“This is the beginning, not the end” was the defiant declaration by Neil Lennon after a 4-0 thumping of Motherwell in the final game of last season. The impressive, normally title-winning points haul of 92 points, wasn’t enough to pip Walter Smith’s Rangers to the post.
Barely within 10 games of the new season; 10 points behind Rangers and clawing desperately at Europa League competition, it’s been one disaster after another and already the more hysterical supporters are questioning Lennon’s appropriateness for the job. A fourth SPL title in a row for Rangers is unfathomable, and given the apparent gulf in resources and Ally McCoist’s relative rookie status, the performances so far have not been acceptable.
Steve McLaren’s availability has piqued the interest of the rumour-mongerers and no-doubt the tabloids, as has previous managerial target Owen Coyle’s unstable position at Bolton Wanderers. The convoluted searching of the board during the summer of 2010 fuelled the notion that Lennon was only ever grudgingly given the job, which doesn’t allow for much leeway during the (current) bad times. The goodwill that came with being a bona fide on-the-park Celtic legend along with the brutal off-the-park madness last term, seems to have been sapped. It is the fickle nature of some fans.
Were they clambering over themselves to tell us “We are all Neil Lennon” 9 SPL games ago? This is an incredibly early stage of the season and talk of chopping and changing the manager is premature given the following reasons for optimism:
The only way is up
By any stretch of the imagination, this is a trough in Neil Lennon’s managerial stint. Consider the 8 match SPL winning streak at the tail end of the 09/10 season, which continued 8 matches into his second (and first full) season in charge.
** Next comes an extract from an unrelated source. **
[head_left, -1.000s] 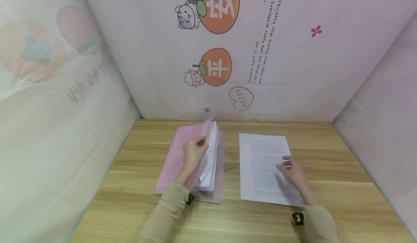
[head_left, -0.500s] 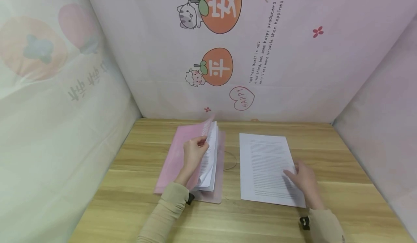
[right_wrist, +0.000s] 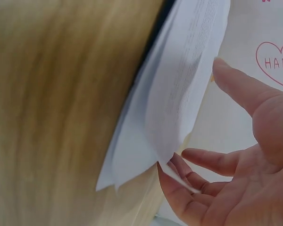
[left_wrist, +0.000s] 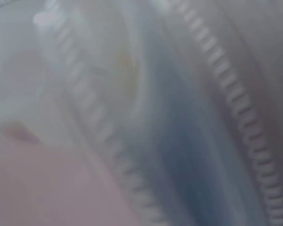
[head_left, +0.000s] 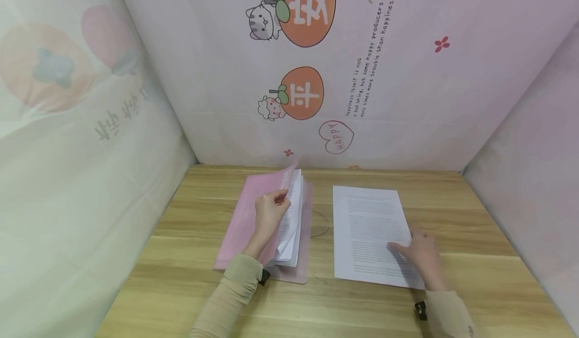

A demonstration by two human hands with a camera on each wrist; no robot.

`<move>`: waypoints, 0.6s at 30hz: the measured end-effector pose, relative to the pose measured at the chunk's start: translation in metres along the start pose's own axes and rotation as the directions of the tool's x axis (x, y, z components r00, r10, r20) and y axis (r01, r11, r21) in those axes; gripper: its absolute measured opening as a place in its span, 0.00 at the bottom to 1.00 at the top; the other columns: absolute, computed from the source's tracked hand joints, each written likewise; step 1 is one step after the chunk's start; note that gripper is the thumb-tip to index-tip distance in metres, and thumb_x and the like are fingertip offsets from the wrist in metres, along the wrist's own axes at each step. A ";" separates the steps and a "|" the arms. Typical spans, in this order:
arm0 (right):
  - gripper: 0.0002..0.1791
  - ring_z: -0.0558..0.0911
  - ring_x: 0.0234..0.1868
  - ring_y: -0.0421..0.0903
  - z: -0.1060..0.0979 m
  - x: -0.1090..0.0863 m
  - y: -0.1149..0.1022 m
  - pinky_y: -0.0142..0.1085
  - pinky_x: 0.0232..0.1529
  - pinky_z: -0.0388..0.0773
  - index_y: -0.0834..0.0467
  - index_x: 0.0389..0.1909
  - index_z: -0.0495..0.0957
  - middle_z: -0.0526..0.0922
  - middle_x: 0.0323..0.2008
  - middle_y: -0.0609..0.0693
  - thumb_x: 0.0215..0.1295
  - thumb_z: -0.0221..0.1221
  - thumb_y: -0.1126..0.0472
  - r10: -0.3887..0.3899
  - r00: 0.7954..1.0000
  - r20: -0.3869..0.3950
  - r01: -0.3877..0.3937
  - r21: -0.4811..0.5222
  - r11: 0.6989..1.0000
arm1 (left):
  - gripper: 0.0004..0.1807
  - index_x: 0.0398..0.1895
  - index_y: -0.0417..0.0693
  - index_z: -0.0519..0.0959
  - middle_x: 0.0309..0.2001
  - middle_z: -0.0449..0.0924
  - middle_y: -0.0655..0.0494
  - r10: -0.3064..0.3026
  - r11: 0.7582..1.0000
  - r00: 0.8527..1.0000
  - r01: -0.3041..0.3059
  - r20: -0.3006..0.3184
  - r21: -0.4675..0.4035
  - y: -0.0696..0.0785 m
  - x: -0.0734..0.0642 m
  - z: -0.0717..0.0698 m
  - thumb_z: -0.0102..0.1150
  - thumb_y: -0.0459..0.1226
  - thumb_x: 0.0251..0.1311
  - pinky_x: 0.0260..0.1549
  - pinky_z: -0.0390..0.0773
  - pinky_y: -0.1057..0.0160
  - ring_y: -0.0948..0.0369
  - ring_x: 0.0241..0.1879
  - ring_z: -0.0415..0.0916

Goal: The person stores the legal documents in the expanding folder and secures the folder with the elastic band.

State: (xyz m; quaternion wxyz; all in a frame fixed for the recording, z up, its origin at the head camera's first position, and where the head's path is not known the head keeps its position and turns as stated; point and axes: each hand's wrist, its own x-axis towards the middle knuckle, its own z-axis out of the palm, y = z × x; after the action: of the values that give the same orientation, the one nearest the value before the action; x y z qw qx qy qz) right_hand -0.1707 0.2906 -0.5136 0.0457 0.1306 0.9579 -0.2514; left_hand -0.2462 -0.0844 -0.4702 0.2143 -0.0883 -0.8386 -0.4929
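Note:
On the table's left half lies a translucent pink folder (head_left: 246, 212), its cover lifted partway, with printed sheets (head_left: 294, 217) inside. My left hand (head_left: 270, 212) pinches the raised cover edge between thumb and fingertips. Right of the folder, a stack of printed paper (head_left: 371, 232) lies flat. At its right edge is my right hand (head_left: 422, 252), thumb over the top page. In the right wrist view the fingers of the right hand (right_wrist: 236, 169) touch the edges of the loose sheets (right_wrist: 174, 94), with the thumb standing apart. The left wrist view is too blurred to read beyond ridged strips.
A thin cord loop (head_left: 320, 223) sticks out from the folder's right side toward the paper. The wooden table (head_left: 344, 308) meets a printed cloth wall (head_left: 398, 142) at the back. More cloth hangs at the left and right sides.
My right hand has moved from above the printed page to the right and down, to the stack's right edge. The left hand and the folder have stayed in place.

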 end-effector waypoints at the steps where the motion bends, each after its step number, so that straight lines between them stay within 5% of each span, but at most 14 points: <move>1: 0.51 0.67 0.59 0.77 0.001 0.000 0.000 0.68 0.56 0.71 0.77 0.66 0.60 0.65 0.59 0.83 0.55 0.68 0.44 0.011 1.000 0.001 -0.011 -0.003 1.000 | 0.14 0.41 0.32 0.86 0.37 0.88 0.39 0.001 1.000 1.000 -0.001 0.000 0.001 0.000 0.000 0.000 0.58 0.27 0.52 0.33 0.88 0.62 0.52 0.34 0.89; 8: 0.50 0.68 0.56 0.79 0.002 0.005 -0.002 0.67 0.54 0.73 0.81 0.64 0.58 0.62 0.57 0.87 0.53 0.69 0.49 0.041 0.999 0.021 -0.040 -0.041 0.998 | 0.14 0.42 0.34 0.86 0.38 0.89 0.41 -0.006 1.000 1.000 0.006 -0.002 0.007 0.000 0.000 -0.002 0.58 0.27 0.52 0.34 0.88 0.64 0.53 0.35 0.89; 18: 0.36 0.80 0.41 0.64 -0.003 0.004 -0.001 0.56 0.42 0.79 0.78 0.50 0.73 0.79 0.44 0.75 0.49 0.71 0.54 -0.016 1.000 0.009 0.016 0.027 1.000 | 0.14 0.42 0.33 0.86 0.38 0.89 0.41 -0.006 1.000 1.000 0.006 -0.005 0.015 0.002 -0.001 -0.003 0.58 0.28 0.53 0.34 0.88 0.63 0.52 0.35 0.89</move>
State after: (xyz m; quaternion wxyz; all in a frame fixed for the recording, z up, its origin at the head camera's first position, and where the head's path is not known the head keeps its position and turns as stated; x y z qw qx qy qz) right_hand -0.1753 0.2919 -0.5111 0.0462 0.1225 0.9552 -0.2653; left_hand -0.2444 -0.0861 -0.4681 0.2156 -0.0830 -0.8420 -0.4875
Even great sides suffer troughs in form, but given patience and support will lead back to the peaks. Currently the trough is Mariana Trench-esque – but there are undoubted signs of improvement. The defending against Udinese was solid and composed, and despite mostly having the better of the match away to Hearts, a momentary lapse in concentration from Ki, combined with fine attacking movement led to Skacel scoring. The second goal was tactical and silly – as highlighted in the match report – exposed at the back, chasing the equaliser with ten men. But the defence is improving.
Injuries hampering progress
Lennon’s luck this season with injuries has made Rangers squad look healthy. Long term lay-offs for (Player of the Year) Emilio Izaguirre, Thomas Rogne, Cha Du Ri, Kelvin Wilson and Scott Brown have set the back-drop for more short-term niggles, such as to the influential pair of Joe Ledley and Beram Kayal (amongst others).
As the first-choice players are drip-fed back into the match squad, performances and results are surely to improve.
Points gap/fixture schedule
The points gap could feasibly be reduced to seven points, and with 28 games remaining is by no means insurmountable. Not when there’s evidence to suggest the team is capable of a 16 SPL game win streak. But equally, Ally McCoist has not been faced with two of the toughest fixtures in the schedule – (Glasgow Derby) away, and Hearts away. Essentially away trips to two of last seasons top three. Will there still be a 7 point difference after those fixtures?
(Still) just the beginning
A manager’s mettle is tested during the darkest times, and every team suffers at some stage. How will rookie manager Ally McCoist cope when the chips are down? He is untested. Neil Lennon meanwhile will point to 3 areas of improvement (aforementioned form, injuries, fixtures) with a proven track record of performing in the SPL. The 16 win streak between season 09/10 and 10/11 is effectively unheard of – and that run with theoretically a weaker squad.
To paraphrase Alex Ferguson, the sole criteria for a successful manager is to be in the running for the title come May. Lennon will meet that target.